Exercise requirements:
A complete answer includes every line below with the word "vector".

Stored items from a collection
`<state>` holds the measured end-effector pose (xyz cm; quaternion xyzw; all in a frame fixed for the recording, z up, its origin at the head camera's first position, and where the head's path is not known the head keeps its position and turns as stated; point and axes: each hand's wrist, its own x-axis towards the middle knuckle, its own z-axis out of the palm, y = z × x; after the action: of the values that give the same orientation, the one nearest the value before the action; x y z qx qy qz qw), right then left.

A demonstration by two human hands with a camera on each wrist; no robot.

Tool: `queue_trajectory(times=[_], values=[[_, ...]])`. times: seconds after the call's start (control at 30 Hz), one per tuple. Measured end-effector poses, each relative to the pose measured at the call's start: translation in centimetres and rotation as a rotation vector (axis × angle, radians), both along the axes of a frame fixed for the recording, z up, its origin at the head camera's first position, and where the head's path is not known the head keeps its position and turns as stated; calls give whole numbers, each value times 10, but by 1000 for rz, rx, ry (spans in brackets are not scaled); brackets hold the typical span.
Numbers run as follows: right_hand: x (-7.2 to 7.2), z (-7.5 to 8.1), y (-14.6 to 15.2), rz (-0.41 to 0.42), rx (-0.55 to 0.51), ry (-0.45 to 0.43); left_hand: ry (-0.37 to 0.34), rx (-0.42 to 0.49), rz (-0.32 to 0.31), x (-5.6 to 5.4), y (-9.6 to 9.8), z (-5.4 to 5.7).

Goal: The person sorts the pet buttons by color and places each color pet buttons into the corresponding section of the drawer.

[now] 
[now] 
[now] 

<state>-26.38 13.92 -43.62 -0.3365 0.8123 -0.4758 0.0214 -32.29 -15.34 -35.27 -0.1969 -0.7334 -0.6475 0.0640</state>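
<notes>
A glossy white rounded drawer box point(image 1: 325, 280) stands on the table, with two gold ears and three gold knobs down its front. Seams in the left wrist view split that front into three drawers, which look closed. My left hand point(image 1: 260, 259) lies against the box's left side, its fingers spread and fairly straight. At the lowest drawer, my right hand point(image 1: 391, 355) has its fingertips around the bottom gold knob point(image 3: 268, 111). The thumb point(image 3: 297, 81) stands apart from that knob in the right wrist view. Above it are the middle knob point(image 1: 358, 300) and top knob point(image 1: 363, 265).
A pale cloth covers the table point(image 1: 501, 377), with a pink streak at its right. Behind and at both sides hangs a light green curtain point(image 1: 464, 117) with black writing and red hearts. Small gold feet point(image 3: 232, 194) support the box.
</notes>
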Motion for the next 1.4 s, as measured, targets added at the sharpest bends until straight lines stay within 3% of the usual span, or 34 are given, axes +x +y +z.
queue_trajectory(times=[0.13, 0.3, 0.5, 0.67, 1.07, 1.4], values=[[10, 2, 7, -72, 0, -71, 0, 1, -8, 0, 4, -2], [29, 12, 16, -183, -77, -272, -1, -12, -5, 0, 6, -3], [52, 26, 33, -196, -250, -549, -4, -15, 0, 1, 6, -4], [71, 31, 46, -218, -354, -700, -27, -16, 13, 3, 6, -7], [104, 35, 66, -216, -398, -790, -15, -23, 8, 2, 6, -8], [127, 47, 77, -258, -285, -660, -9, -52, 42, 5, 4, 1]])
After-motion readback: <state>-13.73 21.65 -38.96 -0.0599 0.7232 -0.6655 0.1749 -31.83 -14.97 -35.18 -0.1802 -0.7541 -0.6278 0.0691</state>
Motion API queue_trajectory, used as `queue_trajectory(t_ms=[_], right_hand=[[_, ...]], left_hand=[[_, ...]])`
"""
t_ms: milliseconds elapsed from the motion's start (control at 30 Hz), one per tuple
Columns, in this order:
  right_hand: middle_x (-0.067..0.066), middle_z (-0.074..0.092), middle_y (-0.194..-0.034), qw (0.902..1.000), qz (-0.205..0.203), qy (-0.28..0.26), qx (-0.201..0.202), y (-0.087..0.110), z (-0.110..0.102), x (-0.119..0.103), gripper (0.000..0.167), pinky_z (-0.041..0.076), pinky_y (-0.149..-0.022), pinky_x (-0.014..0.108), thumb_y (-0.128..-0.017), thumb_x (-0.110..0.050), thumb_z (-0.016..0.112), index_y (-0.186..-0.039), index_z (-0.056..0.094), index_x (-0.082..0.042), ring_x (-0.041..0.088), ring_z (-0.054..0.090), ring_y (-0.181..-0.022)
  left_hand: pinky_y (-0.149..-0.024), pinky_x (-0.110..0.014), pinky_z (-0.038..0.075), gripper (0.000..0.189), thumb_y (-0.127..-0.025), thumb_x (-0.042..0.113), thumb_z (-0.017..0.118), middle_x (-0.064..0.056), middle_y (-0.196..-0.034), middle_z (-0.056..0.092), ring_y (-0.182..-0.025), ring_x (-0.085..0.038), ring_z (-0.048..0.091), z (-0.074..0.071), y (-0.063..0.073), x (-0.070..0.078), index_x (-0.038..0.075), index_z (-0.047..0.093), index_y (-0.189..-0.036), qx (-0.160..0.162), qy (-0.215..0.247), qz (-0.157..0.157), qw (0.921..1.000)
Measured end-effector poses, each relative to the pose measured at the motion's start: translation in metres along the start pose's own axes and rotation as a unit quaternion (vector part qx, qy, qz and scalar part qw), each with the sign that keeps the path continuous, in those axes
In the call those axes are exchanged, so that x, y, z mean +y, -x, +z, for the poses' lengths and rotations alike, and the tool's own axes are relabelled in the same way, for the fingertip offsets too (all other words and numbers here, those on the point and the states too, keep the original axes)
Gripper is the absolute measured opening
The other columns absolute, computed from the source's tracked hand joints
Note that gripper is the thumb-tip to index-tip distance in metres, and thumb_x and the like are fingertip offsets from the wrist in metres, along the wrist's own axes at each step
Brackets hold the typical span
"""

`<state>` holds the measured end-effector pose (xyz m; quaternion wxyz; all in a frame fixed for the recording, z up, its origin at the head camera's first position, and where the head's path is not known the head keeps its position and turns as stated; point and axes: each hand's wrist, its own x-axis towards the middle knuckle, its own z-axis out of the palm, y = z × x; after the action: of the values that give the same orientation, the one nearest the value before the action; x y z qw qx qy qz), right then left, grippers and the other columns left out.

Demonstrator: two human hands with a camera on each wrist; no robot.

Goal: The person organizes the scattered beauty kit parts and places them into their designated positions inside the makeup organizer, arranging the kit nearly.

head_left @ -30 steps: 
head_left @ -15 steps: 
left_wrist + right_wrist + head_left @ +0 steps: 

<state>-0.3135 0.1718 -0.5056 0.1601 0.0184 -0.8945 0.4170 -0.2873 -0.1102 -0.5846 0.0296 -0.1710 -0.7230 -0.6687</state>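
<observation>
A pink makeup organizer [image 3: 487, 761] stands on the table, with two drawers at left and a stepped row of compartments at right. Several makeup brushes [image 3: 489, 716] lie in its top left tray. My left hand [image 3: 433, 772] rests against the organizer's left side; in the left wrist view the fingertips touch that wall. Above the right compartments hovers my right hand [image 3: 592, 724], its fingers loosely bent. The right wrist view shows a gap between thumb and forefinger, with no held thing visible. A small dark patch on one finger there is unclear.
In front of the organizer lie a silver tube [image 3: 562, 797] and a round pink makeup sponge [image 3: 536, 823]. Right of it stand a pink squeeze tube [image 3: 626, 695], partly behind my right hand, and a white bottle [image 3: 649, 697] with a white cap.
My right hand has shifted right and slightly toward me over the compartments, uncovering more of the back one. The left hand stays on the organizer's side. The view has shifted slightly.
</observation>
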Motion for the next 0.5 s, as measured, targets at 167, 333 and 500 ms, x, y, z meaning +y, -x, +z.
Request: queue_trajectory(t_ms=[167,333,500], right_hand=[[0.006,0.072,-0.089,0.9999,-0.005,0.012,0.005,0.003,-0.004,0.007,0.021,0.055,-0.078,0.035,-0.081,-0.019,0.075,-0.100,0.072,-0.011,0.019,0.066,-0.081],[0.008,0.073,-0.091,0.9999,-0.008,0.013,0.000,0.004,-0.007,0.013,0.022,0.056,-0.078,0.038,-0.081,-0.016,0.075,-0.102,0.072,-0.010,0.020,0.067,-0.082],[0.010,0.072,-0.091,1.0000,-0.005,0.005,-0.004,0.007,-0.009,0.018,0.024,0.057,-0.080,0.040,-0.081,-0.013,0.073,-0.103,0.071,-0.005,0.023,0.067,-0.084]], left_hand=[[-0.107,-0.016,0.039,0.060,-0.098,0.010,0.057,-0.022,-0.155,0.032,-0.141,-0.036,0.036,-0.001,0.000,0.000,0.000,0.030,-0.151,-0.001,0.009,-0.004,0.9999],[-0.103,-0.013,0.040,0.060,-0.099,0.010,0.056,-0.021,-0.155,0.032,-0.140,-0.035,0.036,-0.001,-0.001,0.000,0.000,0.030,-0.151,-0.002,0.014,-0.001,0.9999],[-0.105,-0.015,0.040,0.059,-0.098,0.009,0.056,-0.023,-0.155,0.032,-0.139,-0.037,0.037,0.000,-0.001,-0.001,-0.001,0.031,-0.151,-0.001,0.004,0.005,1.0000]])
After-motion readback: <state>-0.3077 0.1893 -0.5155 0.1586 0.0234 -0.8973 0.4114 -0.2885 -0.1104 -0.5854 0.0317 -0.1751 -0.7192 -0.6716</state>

Final answer:
Tool: `queue_trajectory(times=[_], values=[[_, ...]])`. times: seconds after the call's start (control at 30 Hz), one per tuple. Measured end-effector poses, each relative to the pose measured at the call's start: translation in centimetres and rotation as a rotation vector (axis × angle, radians), both along the axes of a frame fixed for the recording, z up, its origin at the head camera's first position, and where the head's path is not known the head keeps its position and turns as stated; calls give whole numbers, each value times 10, but by 1000 for rz, rx, ry (spans in brackets are not scaled); brackets hold the typical span.
Measured end-effector poses, each relative to the pose measured at the motion's start: translation in metres along the start pose's own axes and rotation as a unit quaternion (vector part qx, qy, qz and scalar part qw), each with the sign that keeps the path continuous, in those axes

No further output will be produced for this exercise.